フラッシュバックが起こるたびに心の傷をえぐり返し、心に刻む。
心にもないことは口にしないと決めている。
あの時こうしていたらだとかそういうことは口にしない。
でも心のどこかでは思っているからふと
あの時こうしていたらどうなっていたのかな
と思うことはある。
高校卒業から間もなく三年が経とうとしているのに
わたしは床や階段の冷たさとか音楽室の床のざらざらした質感とか裸足で歩いた土足の廊下を明確に覚えている。
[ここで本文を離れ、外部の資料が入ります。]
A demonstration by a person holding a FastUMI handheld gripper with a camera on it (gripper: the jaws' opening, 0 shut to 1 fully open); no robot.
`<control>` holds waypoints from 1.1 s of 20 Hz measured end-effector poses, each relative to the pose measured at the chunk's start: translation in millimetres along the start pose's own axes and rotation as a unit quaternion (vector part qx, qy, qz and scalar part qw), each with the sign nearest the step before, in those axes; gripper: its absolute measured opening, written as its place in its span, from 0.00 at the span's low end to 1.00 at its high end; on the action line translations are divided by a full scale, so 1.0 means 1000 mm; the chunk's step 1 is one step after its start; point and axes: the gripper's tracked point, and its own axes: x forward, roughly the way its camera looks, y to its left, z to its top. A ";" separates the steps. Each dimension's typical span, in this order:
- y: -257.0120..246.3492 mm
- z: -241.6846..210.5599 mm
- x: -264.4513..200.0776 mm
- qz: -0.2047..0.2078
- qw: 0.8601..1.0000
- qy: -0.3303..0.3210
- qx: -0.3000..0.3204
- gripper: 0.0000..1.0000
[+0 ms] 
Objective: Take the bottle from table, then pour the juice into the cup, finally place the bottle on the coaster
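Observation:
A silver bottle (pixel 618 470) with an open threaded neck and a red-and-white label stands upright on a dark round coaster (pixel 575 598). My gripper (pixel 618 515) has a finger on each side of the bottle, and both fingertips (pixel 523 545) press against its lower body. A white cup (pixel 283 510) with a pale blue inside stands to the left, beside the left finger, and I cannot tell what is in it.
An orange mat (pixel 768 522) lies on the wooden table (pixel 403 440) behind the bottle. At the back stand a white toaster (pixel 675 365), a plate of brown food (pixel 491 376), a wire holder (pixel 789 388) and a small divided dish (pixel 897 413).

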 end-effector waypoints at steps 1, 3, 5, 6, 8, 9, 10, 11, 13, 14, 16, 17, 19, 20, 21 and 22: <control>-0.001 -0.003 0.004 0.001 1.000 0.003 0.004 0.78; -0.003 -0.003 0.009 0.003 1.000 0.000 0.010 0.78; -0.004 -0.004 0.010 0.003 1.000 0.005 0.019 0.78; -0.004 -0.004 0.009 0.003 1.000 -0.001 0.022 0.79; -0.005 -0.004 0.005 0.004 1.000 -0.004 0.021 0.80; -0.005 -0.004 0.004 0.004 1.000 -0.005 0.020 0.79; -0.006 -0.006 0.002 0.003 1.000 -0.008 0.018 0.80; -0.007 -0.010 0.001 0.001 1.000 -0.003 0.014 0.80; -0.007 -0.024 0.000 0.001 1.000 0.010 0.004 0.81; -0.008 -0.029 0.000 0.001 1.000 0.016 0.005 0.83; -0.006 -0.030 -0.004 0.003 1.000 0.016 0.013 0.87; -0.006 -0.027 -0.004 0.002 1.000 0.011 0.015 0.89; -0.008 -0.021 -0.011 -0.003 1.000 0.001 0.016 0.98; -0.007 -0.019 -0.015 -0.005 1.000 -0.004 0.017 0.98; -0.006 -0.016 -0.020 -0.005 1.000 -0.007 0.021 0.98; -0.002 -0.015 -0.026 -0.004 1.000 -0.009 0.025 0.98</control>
覚えている、というかわすれそうになるたび思い出させるフラッシュバックが存在する。
口には出さないけれど思っているタラレバというのには
あの時に部活をやめてればとか
あの時あの人に助けを求めていればとか
あの時死んでおけばとか
あの時失踪しておけばとか
重さはそれぞれ。
でもどれも本心であり、少し行動に移った
感情である。
今日はどうも眠れそうにないから話を具体的にするならば、
親友と私はいまだ連絡を取っていない。
彼女から連絡が来ることがないのは彼女の返信に私が返せなくなってしまったせいで、彼女はまた病をこじらせてる可能性があるから彼女のせいにすることはできない
だからと言って私だけに彼女に連絡を取る責務があるかといえば答えはノーである。なぜなら私にも病があって連絡を取ることに高いハードルを感じているから。
誰も責められない。
顧問は必ず連絡を取り続けるように私に言った。
あいつには無理だお前の仕事だと。
それが私のなかで重圧になっている。
顧問はかつて親友が転校する際私に二人で話す時間をくれた。
わたしはいつもの取り繕ったわたしとして、副部長のわたしとして親友と話をした。
親友と親友としての私は話をしていない。
いつからだろうか。副部長になってからかもしれない。
わたしはやっぱり部活をやめるか、副部長を引き受けないべきだったのだと思う。
そしたら私は親友と親友のままでいられた。
もう私の将来に親友と親友の私でいられる未来はない。
卒部した今もう、親友と会えるのは取り繕った私だけ。
そんなわたしと親友は会いたいだろうか。
そんなに会いたかったら連絡を寄越すだろう。わからない。
わたしと親友は親友なのにお互いのことを全く知らない。
どっちもツンデレで不器用で言葉足らずだから何も知らない。
一緒に過ごした時間のことは誰よりも知っているけれど
一緒に過ごしていない時間のことは何も知らない。
わたしは彼女がどんな病なのかをしらないし
わたしも彼女に伝えていない。
伝えたら彼女が自分のせいだと責めることが怖くて
伝えられない。
だから今はこうして彼女のことを想って筆を執ることが最大の愛情表現であり、これはラブレターなのだ。